:: Work to complete ::
Transcribe the whole listing below without changing a word, but leave out every image.

:: Dataset section ::
---*---

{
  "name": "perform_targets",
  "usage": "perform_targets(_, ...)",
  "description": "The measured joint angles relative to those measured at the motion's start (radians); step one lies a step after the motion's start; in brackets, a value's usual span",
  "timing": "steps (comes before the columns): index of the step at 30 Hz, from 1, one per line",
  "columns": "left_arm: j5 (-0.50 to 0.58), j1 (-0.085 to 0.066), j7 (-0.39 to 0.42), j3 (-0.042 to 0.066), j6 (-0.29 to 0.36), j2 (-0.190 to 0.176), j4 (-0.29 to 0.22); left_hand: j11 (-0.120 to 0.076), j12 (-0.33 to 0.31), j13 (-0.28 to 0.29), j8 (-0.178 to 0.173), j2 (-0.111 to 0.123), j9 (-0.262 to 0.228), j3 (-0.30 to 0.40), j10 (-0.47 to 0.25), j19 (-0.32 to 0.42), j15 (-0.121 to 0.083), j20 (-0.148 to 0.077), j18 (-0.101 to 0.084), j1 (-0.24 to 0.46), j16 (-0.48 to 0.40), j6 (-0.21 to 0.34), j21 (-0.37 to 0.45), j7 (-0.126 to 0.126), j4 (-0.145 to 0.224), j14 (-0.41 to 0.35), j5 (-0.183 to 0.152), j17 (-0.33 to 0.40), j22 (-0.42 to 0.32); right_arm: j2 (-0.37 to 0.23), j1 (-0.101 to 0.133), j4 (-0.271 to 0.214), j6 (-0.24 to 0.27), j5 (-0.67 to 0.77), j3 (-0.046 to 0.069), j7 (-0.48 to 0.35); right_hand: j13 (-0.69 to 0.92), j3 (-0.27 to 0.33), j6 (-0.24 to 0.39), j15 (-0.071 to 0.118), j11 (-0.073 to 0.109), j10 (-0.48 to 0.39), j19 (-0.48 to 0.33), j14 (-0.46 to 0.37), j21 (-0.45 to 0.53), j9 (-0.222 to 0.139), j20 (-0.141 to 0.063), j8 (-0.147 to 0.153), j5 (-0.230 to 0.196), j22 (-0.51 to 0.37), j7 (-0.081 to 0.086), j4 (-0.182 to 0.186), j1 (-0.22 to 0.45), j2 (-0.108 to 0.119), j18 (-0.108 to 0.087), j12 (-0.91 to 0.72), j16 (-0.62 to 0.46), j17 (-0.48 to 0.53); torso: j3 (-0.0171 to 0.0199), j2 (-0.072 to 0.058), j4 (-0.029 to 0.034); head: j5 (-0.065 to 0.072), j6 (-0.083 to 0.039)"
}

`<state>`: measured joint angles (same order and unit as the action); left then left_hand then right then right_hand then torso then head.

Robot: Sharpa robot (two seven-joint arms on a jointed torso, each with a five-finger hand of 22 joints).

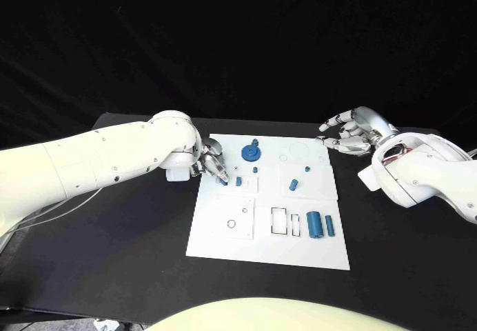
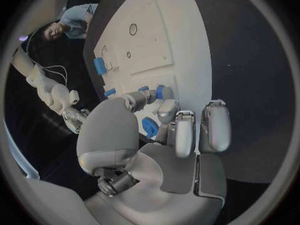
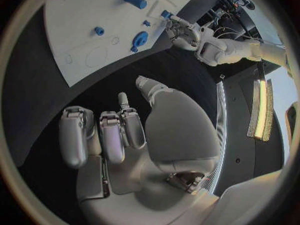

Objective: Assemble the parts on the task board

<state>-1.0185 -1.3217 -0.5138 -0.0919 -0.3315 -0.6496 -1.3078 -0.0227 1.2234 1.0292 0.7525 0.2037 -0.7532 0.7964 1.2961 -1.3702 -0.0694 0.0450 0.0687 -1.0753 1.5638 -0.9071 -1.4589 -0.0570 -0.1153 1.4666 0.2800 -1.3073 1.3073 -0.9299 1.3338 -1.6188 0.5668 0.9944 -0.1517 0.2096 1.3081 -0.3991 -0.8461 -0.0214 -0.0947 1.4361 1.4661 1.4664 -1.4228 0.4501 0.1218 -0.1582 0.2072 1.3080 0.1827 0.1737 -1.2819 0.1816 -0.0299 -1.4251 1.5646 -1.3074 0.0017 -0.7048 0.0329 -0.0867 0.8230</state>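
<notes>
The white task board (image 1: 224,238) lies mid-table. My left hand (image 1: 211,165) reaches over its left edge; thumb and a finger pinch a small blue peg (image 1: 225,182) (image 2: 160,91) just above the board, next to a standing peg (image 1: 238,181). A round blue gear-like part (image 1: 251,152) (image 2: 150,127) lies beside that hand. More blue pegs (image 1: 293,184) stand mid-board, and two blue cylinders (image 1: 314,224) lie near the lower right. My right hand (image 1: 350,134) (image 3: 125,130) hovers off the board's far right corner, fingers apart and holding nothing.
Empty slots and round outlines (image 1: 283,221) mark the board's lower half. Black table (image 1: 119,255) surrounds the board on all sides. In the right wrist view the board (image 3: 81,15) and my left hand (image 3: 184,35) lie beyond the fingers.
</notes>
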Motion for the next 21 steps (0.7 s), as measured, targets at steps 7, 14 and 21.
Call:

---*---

:: Result ::
{
  "name": "perform_targets",
  "usage": "perform_targets(_, ...)",
  "description": "The measured joint angles relative to those measured at the motion's start (radians); step one lies a step after the motion's start; in brackets, a value's usual span",
  "timing": "steps (comes before the columns): index of the step at 30 Hz, from 1, one per line",
  "columns": "left_arm: j5 (-0.50 to 0.58), j1 (-0.085 to 0.066), j7 (-0.39 to 0.42), j3 (-0.042 to 0.066), j6 (-0.29 to 0.36), j2 (-0.190 to 0.176), j4 (-0.29 to 0.22); left_hand: j11 (-0.120 to 0.076), j12 (-0.33 to 0.31), j13 (-0.28 to 0.29), j8 (-0.178 to 0.173), j2 (-0.111 to 0.123), j9 (-0.262 to 0.228), j3 (-0.30 to 0.40), j10 (-0.47 to 0.25), j19 (-0.32 to 0.42), j15 (-0.121 to 0.083), j20 (-0.148 to 0.077), j18 (-0.101 to 0.084), j1 (-0.24 to 0.46), j16 (-0.48 to 0.40), j6 (-0.21 to 0.34), j21 (-0.37 to 0.45), j7 (-0.126 to 0.126), j4 (-0.145 to 0.224), j14 (-0.41 to 0.35), j5 (-0.183 to 0.152), j17 (-0.33 to 0.40), j22 (-0.42 to 0.32); right_arm: j2 (-0.37 to 0.23), j1 (-0.101 to 0.133), j4 (-0.271 to 0.214), j6 (-0.24 to 0.27), j5 (-0.67 to 0.77), j3 (-0.046 to 0.069), j7 (-0.48 to 0.35); right_hand: j13 (-0.69 to 0.92), j3 (-0.27 to 0.33), j6 (-0.24 to 0.39), j15 (-0.071 to 0.118), j11 (-0.073 to 0.109), j10 (-0.48 to 0.39), j19 (-0.48 to 0.33), j14 (-0.46 to 0.37), j21 (-0.45 to 0.53), j9 (-0.222 to 0.139), j20 (-0.141 to 0.063), j8 (-0.147 to 0.153), j5 (-0.230 to 0.196), j22 (-0.51 to 0.37), j7 (-0.081 to 0.086), j4 (-0.182 to 0.186), j1 (-0.22 to 0.45), j2 (-0.108 to 0.119), j18 (-0.108 to 0.087), j12 (-0.91 to 0.72), j16 (-0.62 to 0.46), j17 (-0.48 to 0.53); torso: j3 (-0.0171 to 0.0199), j2 (-0.072 to 0.058), j4 (-0.029 to 0.034); head: j5 (-0.065 to 0.072), j6 (-0.083 to 0.039)"
}

`<state>`: measured joint angles (same order and unit as the action); left then left_hand then right then right_hand then torso then head.

Robot: Sharpa robot (two seven-joint arms on a jointed torso, each with a five-finger hand of 22 joints).


Objective: Assemble the parts on the task board

<state>-1.0185 -1.3217 -0.5138 -0.0919 -0.3315 -0.6496 -1.3078 -0.0227 1.2234 1.0292 0.7525 0.2037 -0.7532 0.7964 1.2961 -1.3702 -0.0694 0.0450 0.0687 -1.0753 1.5638 -0.9071 -1.4589 -0.0570 -0.1153 1.4666 0.2800 -1.3073 1.3073 -0.9299 1.3338 -1.6188 0.5668 0.9944 -0.1517 0.2096 1.3081 -0.3991 -0.8461 -0.0214 -0.0947 1.4361 1.4661 1.4664 -1.4228 0.4501 0.1218 -0.1582 0.2072 1.3080 0.1827 0.1737 -1.2819 0.1816 -0.0299 -1.4251 1.5646 -1.3074 0.0017 -0.7048 0.0329 -0.0867 0.8230</state>
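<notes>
The white task board (image 1: 224,238) lies mid-table. My left hand (image 1: 211,165) reaches over its left edge; thumb and a finger pinch a small blue peg (image 1: 225,182) (image 2: 160,91) just above the board, next to a standing peg (image 1: 238,181). A round blue gear-like part (image 1: 251,152) (image 2: 150,127) lies beside that hand. More blue pegs (image 1: 293,184) stand mid-board, and two blue cylinders (image 1: 314,224) lie near the lower right. My right hand (image 1: 350,134) (image 3: 125,130) hovers off the board's far right corner, fingers apart and holding nothing.
Empty slots and round outlines (image 1: 283,221) mark the board's lower half. Black table (image 1: 119,255) surrounds the board on all sides. In the right wrist view the board (image 3: 81,15) and my left hand (image 3: 184,35) lie beyond the fingers.
</notes>
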Motion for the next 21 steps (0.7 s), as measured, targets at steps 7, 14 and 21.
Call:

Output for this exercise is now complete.